Das Modell eines benevolenten Unternehmertums ist natürlich zu schön, um von Dauer sein zu können, zumal die Pujols ja auch noch Kinder haben, von denen Joëlle (Judith Godrèche) eher nach dem Vater schlägt, während Laurent (Jérémie Renier) ein typisches Muttersöhnchen ist - er entwirft auch die „Kandinsky“- Regenschirme und gibt damit in der Logik der Boulevardkomödie auch schon seine eigentliche sexuelle Orientierung zu erkennen, die er bisher noch (auch vor sich selbst) geheim gehalten hat.

Geschäftsentscheidungen der ödipalen Art

So entsteht gerade durch die Übertragung des familiären Modells auf die Welt der Wirtschaft der (System-)Konflikt, auf dessen Ebene der Film erst so richtig spannend wird. Denn eine Hausfrau kann sich zwar als Regenschirmherrin neu erfinden, es sind aber gerade die Konflikte der Familie, die das Gedeihen der Fabrik wieder aufs Spiel setzen. Den Höhepunkt erreicht diese Dynamik in einer Aktionärssitzung, in der die Pujols bis auf zwei Vertreter des Streubesitzes unter sich sind und in der eine geschäftliche Entscheidung fällt, die eindeutig ödipal motiviert ist.

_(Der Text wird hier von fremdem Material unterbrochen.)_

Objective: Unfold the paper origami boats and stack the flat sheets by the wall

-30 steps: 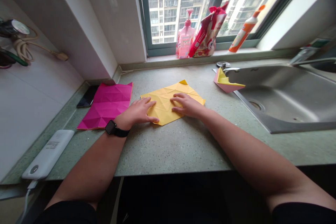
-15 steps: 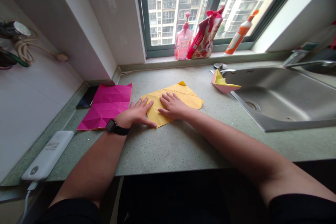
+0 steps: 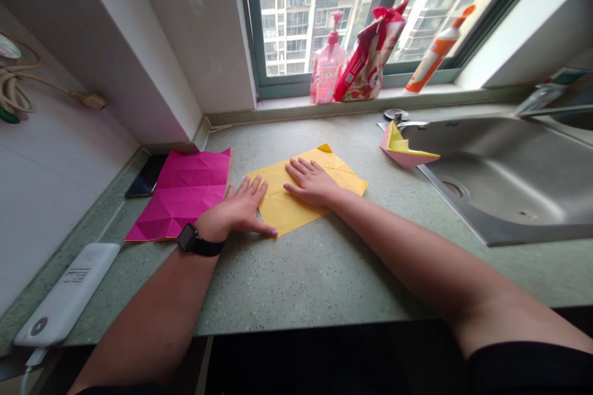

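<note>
Open left hand and right hand on yellow paper

Neither of my hands is gripping anything. Both are open, with the palms down and the fingers spread. My right hand lies flat on the upper-right part of the yellow paper. My left hand is at the left side of this paper and its thumb reaches along the lower edge, but most of the hand is on the counter. I wear a black watch on my left wrist.

The yellow paper lies flat in the middle of the speckled green counter, and it has many fold lines. Just to the left of it, past my left hand, is a pink paper, also lying flat and creased in many triangles. A dark phone is next to the top left corner of the pink paper. A white power bank with a cable lies near the counter's left edge.

To the right, a folded pink and yellow paper piece sits at the corner of the steel sink. Behind on the window ledge stand a pink pump bottle, a red bag and an orange tube.
</note>
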The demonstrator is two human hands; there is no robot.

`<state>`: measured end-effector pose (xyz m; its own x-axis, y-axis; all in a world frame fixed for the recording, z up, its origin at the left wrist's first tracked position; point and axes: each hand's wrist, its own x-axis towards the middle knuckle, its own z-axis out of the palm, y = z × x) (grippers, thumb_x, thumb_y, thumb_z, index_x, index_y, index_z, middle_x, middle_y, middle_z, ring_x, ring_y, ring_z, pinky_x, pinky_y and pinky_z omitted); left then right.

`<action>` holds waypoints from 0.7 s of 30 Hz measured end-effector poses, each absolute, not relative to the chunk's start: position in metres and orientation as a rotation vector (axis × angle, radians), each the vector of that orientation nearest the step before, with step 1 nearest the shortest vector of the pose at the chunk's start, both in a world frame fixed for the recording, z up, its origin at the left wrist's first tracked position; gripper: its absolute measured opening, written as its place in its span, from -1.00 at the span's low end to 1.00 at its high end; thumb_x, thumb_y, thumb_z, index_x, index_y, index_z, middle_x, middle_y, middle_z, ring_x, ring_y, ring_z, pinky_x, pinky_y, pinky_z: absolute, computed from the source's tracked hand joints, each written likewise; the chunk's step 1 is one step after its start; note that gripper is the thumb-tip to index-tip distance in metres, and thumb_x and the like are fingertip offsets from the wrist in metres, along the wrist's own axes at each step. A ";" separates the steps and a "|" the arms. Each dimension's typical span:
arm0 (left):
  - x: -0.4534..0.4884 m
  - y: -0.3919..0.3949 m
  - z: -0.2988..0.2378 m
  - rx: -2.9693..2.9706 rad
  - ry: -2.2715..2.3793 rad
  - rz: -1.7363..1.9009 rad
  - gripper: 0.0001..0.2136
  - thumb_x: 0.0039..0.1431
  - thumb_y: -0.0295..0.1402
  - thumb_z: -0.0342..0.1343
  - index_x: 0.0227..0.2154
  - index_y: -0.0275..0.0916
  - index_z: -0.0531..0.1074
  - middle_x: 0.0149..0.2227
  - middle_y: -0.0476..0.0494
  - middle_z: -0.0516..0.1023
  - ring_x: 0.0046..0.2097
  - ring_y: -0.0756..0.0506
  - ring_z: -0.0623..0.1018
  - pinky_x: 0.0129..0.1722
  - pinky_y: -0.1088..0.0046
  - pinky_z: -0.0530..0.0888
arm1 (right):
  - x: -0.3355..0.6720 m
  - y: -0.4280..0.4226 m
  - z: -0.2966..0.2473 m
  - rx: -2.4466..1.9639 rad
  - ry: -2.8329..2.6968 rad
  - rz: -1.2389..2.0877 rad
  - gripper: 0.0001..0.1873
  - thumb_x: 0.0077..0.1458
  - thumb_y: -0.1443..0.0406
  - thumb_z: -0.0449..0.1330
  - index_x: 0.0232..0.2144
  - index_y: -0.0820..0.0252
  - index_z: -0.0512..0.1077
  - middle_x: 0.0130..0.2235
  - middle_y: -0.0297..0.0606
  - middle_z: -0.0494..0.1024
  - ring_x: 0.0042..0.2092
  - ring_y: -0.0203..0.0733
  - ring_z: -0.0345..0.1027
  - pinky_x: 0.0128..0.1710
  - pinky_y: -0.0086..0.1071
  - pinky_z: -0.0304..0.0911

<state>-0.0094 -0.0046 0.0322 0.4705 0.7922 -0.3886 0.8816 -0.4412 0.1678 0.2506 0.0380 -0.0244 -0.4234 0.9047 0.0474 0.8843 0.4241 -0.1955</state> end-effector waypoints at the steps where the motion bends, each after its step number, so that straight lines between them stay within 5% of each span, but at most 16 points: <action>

Und so wird zunehmend deutlich, dass Ozon wohl bewusst war, dass er mit dieser Boulevardkomödie von der „Schmuckvase“ (die irgendwann vor Vernachlässigung „überläuft“) handelt, ein Gefäß zur Verfügung hatte, in dem er einen wahren Zaubertrank anrühren kann. Er hat ja schon mehrfach erfolgreich mit Theatervorlagen gearbeitet, zum Beispiel in seiner Adaption von Fassbinders „Tropfen auf heiße Steine“, vor allem aber in seinem großen Hit „8 Frauen“ (2002), in dem er die gesamte weibliche Elite des französischen Kinos zu einem „murder mystery“ mit viel Treppauf, Treppab versammelte. Was damals ein eher klassizistisches Späßchen mit tollen Schauwerten ergab, wiederholt sich in „Potiche“ in einer wesentlich reflektierteren Form, in einem Spiel, in dem die Komödie nicht nur Vorlage, sondern selbst Produktionsmittel ist.

Überführung in ein weises Matriarchat

Denn Madame Pujol gibt zwischendurch in einer wie hingesagten Bemerkung zu erkennen, dass sie durchaus über ein (negatives) Rollenmodell verfügt: Es ist die Marie Antoinette, deren Bild viele aus Sofia Coppolas Film noch in Erinnerung haben - das Bild eines Schmuckstücks, vor dessen Balkon die revolutionären Massen rumoren. Daran schließt Ozon ganz deutlich an mit einer Vision, die den Antagonismus in ein weises Matriarchat überführt. Das wäre nun allerdings blanke Schönfärberei, würde er es dabei bewenden lassen. Aber es gibt dann eben noch einen weiteren Akt, den er weitgehend dazuerfunden hat, eine letzte Verlagerung der Ebenen, und hier erst findet das „Schmuckstück“ des Beginns seine wahre, neue Rolle. Wieder dringt Madame Pujol damit in eine Männerdomäne ein, wobei nicht mehr ganz so klar ist, ob ihre simplen Ausgleichsmodelle auch hier funktionieren werden.

In diesem Zusammenhang gewinnt der Regenschirm dann noch einmal an Bedeutung, denn Ozon kann sich eine Anspielung nicht verkneifen, die uns alle auf unseren zugewiesenen Ort unter dem „parapluie immense“, unter dem sehr, sehr großen Rettungsschirm der Politik verweist. Ob wir diesen Versprechungen nach „Potiche“ noch glauben wollen? Der Zweifel daran ist nicht das geringste Verdienst dieses wunderbar komischen und seltsam klugen Films.